Elsewhere, new earnings reports also reveal that inflation continues to drive up business costs, hurting their profit margins. It doesn’t exactly help the stock prices of companies that haven’t yet released a report. Several companies “cited higher costs as impacting profitability, compounding margin issues,” wrote Tom Essaye, founder of Sevens Report Research.
And although the results beat estimates, investors could demand even higher earnings than seen so far. The overall earnings result on the S&P 500 at the start of the fourth-quarter reporting season beat expectations by 5.9% on Friday morning, according to Credit Suisse.
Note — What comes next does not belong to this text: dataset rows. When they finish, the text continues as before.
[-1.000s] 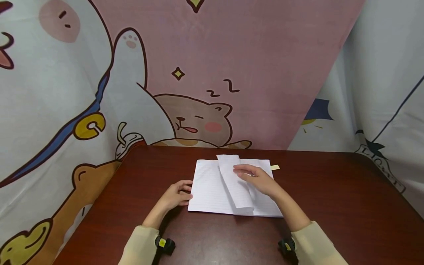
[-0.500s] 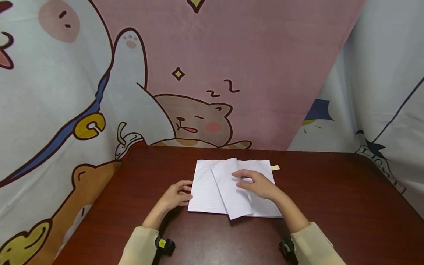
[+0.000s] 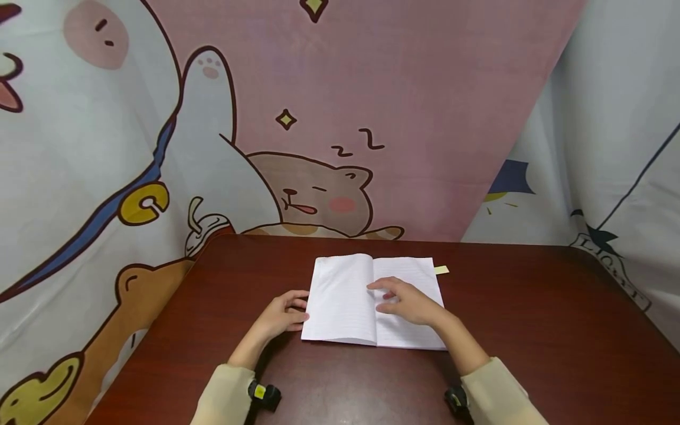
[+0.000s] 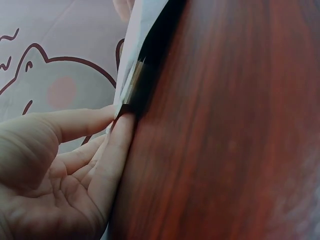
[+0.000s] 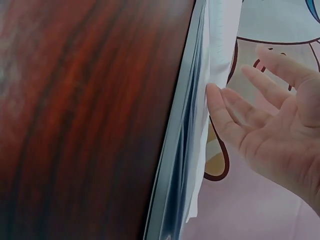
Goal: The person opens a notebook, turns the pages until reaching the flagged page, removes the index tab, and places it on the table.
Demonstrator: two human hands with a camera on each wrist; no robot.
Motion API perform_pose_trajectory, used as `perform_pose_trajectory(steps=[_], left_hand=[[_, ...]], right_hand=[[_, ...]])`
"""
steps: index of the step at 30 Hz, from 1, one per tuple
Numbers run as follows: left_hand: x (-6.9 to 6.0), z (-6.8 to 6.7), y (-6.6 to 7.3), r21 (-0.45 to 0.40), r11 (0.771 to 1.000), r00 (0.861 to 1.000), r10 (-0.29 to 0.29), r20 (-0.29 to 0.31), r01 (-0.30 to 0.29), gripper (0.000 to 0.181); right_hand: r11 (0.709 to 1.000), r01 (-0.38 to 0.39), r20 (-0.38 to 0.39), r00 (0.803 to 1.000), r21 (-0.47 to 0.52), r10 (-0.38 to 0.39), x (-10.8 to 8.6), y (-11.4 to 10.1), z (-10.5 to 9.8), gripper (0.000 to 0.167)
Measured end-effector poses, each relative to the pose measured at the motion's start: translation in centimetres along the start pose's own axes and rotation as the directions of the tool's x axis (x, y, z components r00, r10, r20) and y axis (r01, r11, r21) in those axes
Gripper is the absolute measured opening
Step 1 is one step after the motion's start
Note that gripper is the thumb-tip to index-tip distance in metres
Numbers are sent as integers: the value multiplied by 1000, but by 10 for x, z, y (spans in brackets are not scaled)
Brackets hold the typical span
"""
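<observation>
An open notebook point(image 3: 340, 301) with lined white pages lies flat on the table, its left page slightly bowed near the fold. At its left edge rests my left hand point(image 3: 281, 314); the left wrist view has the thumb and a finger of that hand point(image 4: 55, 185) against the edge of the pages. My right hand point(image 3: 413, 304) is over the right page with thumb and fingers apart, holding nothing. In the right wrist view, a fingertip of the right hand point(image 5: 280, 130) is close to the paper; whether it touches is unclear.
A pale yellow tab point(image 3: 441, 270) sticks out at the notebook's upper right. The dark red-brown table point(image 3: 531, 307) extends around it, and a cartoon-printed cloth point(image 3: 425, 118) hangs behind. Black wrist cameras point(image 3: 265, 395) sit at both sleeves.
The leaf that stood half-raised in the middle has swung left and now lies over the left page. My right hand has shifted slightly left and toward me; the left hand stays still.
</observation>
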State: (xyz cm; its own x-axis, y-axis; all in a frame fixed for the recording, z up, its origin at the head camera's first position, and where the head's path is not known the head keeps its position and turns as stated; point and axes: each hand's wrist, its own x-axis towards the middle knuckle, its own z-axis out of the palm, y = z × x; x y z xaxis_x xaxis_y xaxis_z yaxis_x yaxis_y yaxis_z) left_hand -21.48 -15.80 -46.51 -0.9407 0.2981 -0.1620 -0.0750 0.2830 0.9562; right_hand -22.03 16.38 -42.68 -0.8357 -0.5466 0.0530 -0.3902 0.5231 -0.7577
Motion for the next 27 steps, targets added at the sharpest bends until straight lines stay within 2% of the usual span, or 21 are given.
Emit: perform_pose_trajectory(steps=[4, 11, 27], left_hand=[[0, 0, 0, -8, 1000, 1000, 0, -2, 0, 53], [0, 0, 1, -4, 1000, 1000, -9, -21, 9, 47], [1, -1, -2, -8, 1000, 1000, 4, 2, -4, 61]], right_hand=[[1000, 18, 27, 999, 11, -18, 0, 1, 2, 43], [1000, 3, 50, 999, 14, -4, 3, 0, 6, 39], [999, -38, 48, 998, 4, 37, 7, 0, 10, 37]])
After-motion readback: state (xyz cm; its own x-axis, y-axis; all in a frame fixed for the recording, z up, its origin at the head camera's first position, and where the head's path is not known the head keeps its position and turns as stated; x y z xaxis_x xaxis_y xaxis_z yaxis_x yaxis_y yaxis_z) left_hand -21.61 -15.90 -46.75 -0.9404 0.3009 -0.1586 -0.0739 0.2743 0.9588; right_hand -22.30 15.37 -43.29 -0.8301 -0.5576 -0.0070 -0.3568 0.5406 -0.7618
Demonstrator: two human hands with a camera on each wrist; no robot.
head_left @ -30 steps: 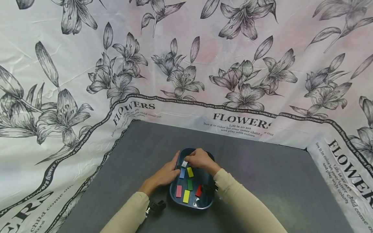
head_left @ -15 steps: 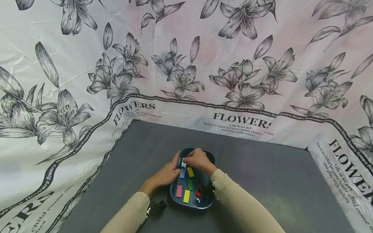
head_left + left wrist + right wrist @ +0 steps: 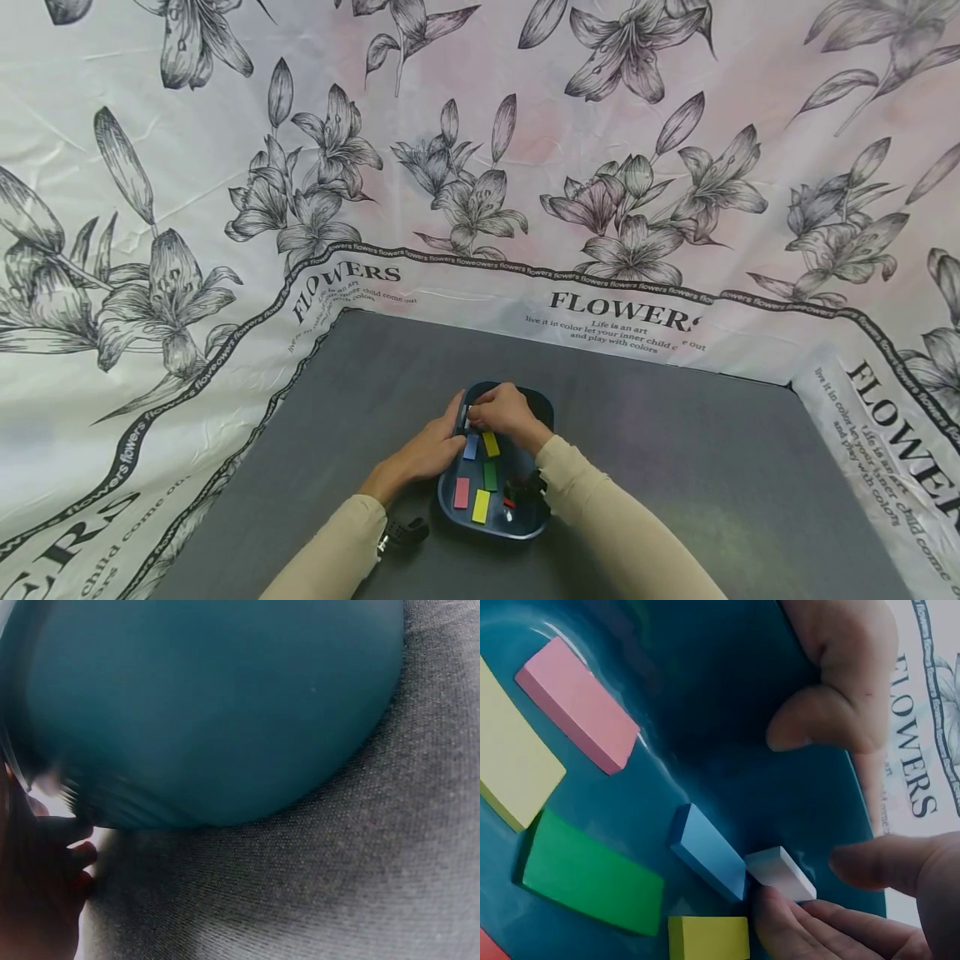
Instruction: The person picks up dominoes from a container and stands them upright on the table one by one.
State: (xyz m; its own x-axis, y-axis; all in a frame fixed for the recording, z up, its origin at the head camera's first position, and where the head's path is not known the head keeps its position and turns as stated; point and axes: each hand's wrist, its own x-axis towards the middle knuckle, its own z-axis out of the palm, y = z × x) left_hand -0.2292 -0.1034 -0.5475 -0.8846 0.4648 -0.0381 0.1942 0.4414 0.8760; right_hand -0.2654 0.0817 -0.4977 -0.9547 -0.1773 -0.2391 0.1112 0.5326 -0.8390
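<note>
My left hand (image 3: 427,446) grips the left rim of a dark blue tray (image 3: 495,529), its thumb over the inner side. Near the tray's far left corner, my right hand (image 3: 510,410) touches a white block (image 3: 784,874) with a fingertip. In the right wrist view its thumb stands a little apart from that block. One end of the white block meets a blue block (image 3: 709,851). A yellow block (image 3: 712,937) lies close to the right fingers. In the left wrist view, the left hand (image 3: 45,877) is dark and only partly seen beside the tray.
The tray also holds a green block (image 3: 490,477), a pink block (image 3: 461,492), a second yellow block (image 3: 481,506) and a red block (image 3: 509,503), mostly covered by the right wrist gear. Beneath is a grey tabletop (image 3: 660,467). Flower-printed cloth (image 3: 480,125) surrounds it.
The right hand has shifted slightly left with the white block, toward the tray's left wall. The right wrist now covers more of the red block. The left hand keeps its place.
</note>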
Well Fargo also reported that on Friday morning, the average trading day stock price reaction after earnings was a 0.3% increase.
Overseas, the pan-European Stoxx 600 fell 1.8% and Tokyo’s Nikkei 225 slipped 0.9%.
Here are five stocks moving on Friday:
(PTON) increased by 11.7%. Shares fell 24% on Thursday following reports that the company, which makes home workout equipment including bikes and treadmills, was halting production. The company’s CEO dismissed the report as false.
(CSX) fell 3.2% after the company reported earnings of 42 cents per share, beating estimates of 41 cents per share, on sales of $3.4 billion, above expectations for $3.3 billion. Higher costs were part of the equation, with labor and incidental costs up $115 million year-over-year. Fuel costs doubled to $282 million. These higher costs caused the company’s year-over-year operating profit margin to decline.
(PPG) fell 3.1% after the company reported earnings of $1.26 per share, beating estimates of $1.20 per share, on sales of $4.19 billion, over above expectations of $4 billion. Its raw material costs have increased by 30% year-on-year.
Knowledge base home
(KBH) fell 2.3% after being upgraded to buy from neutral at Seaport Research Partners.
(DVN) fell 5.2% after being downgraded to Neutral from Buy at Goldman Sachs.